Brief: Search the records below for the word "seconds", then return every line where it appears.

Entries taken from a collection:
──────

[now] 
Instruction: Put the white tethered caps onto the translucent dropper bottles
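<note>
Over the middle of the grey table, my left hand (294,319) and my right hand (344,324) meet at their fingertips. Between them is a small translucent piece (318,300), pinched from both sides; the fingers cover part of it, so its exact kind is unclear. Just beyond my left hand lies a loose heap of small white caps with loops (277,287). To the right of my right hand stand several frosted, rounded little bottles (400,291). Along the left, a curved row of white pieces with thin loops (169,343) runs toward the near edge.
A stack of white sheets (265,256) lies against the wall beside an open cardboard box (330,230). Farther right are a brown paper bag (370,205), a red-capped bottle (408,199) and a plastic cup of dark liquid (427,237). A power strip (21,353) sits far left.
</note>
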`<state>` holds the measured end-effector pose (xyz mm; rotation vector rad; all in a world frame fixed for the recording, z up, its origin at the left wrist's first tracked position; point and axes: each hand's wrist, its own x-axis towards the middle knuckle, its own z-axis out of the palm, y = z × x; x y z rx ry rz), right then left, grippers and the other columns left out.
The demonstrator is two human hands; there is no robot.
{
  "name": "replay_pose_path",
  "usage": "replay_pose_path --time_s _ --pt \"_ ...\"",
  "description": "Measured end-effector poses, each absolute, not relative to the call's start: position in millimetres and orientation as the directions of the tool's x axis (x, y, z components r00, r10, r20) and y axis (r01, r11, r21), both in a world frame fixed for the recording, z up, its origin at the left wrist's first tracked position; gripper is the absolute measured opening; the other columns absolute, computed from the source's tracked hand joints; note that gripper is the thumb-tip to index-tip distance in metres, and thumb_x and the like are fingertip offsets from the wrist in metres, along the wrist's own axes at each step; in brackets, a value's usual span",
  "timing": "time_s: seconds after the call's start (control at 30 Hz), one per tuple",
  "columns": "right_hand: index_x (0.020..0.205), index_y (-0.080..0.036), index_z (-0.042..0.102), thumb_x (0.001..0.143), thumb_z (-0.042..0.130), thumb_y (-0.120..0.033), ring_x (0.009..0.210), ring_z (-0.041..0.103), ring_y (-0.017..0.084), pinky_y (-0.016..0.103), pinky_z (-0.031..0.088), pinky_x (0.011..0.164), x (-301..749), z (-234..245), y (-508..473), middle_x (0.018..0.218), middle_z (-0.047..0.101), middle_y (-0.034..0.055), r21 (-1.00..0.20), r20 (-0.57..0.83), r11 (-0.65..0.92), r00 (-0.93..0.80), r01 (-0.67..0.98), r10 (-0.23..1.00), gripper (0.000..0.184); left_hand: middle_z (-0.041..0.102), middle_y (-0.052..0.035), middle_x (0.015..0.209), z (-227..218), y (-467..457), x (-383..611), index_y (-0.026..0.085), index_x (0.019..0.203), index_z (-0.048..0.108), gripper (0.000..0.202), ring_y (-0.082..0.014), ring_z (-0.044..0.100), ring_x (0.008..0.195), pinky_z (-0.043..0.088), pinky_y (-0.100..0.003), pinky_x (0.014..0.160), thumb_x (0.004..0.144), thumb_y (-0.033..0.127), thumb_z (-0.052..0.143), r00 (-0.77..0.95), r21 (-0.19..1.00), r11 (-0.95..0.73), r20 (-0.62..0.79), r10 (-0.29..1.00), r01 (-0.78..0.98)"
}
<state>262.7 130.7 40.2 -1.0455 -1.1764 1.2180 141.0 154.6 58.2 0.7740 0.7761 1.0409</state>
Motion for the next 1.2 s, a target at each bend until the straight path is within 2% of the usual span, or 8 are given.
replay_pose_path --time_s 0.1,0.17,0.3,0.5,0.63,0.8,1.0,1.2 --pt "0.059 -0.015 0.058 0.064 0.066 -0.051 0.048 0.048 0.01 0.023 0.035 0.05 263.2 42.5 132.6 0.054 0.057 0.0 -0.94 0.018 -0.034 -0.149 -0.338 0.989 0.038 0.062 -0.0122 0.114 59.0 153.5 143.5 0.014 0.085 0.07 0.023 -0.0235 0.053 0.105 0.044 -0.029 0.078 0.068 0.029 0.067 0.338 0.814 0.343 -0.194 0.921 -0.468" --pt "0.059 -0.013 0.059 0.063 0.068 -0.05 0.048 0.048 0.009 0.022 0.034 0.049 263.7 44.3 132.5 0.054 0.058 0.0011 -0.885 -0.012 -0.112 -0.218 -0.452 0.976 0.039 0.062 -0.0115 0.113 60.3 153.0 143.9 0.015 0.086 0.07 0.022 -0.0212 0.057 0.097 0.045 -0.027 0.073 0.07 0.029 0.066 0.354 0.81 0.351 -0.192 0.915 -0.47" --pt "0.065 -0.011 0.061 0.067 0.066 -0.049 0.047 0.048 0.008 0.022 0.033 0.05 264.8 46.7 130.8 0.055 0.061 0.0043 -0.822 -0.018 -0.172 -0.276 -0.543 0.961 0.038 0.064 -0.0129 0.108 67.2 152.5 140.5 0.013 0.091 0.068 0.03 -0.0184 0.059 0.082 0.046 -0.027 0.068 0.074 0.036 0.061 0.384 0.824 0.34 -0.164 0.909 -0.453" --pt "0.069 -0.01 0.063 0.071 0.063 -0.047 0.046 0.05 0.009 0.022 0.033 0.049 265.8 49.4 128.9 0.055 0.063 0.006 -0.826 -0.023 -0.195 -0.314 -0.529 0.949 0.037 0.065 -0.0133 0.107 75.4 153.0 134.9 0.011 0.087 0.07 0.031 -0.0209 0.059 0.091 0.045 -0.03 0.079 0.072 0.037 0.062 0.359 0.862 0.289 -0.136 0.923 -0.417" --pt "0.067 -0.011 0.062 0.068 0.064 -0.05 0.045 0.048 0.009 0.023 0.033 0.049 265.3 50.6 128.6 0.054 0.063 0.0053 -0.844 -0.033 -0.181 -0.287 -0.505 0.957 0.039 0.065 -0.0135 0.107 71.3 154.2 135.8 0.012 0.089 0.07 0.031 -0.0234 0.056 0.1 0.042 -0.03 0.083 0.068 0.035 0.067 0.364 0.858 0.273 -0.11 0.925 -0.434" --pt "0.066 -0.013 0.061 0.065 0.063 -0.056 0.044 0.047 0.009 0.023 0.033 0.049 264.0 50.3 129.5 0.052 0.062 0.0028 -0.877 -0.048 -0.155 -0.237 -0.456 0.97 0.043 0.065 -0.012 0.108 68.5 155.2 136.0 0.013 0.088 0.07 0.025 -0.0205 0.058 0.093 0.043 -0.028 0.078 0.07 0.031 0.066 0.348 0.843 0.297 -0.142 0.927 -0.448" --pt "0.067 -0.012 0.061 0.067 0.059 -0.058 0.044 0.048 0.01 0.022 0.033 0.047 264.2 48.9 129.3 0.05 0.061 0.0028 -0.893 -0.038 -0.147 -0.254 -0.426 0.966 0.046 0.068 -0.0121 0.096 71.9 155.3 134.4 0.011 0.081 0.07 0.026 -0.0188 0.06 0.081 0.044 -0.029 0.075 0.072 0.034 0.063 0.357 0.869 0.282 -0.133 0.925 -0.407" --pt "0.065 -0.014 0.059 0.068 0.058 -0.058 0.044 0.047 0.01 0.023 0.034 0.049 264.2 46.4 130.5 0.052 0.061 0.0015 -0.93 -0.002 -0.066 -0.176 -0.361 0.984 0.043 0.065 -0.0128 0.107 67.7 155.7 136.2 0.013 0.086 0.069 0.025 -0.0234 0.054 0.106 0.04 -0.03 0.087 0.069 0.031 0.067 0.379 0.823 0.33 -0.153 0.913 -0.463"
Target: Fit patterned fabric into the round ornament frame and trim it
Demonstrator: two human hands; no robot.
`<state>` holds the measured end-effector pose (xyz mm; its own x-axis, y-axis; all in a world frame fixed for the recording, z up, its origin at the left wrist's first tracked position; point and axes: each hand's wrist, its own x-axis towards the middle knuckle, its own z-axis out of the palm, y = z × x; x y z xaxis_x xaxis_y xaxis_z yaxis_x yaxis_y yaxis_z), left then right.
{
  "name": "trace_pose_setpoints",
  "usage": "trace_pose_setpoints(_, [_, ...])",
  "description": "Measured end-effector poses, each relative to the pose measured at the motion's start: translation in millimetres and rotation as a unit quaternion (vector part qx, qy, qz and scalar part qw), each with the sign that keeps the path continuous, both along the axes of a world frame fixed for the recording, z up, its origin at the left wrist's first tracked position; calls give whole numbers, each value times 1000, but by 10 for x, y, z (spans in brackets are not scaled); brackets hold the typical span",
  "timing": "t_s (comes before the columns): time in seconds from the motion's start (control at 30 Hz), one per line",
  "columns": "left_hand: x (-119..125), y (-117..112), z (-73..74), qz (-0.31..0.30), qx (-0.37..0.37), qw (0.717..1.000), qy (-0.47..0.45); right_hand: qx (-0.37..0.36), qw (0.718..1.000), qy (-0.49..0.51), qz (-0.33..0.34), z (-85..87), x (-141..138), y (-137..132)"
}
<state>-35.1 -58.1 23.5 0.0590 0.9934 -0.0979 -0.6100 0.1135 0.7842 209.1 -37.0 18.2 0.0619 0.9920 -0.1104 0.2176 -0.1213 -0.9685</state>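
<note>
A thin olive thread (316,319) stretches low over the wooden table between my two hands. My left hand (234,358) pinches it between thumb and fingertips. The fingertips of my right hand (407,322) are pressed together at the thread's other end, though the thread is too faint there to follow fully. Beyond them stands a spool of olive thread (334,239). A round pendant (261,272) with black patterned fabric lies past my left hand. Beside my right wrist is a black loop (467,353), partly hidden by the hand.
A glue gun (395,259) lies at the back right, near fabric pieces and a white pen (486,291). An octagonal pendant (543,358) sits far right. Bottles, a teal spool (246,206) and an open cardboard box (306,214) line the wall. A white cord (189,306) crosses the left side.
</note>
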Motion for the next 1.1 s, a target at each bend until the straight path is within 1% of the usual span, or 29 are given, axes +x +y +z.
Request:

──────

Exercise answer:
  "timing": "time_s: seconds after the call's start (control at 30 Hz), one per tuple",
  "timing": "t_s (comes before the columns): time in seconds from the motion's start (control at 30 Hz), one per line",

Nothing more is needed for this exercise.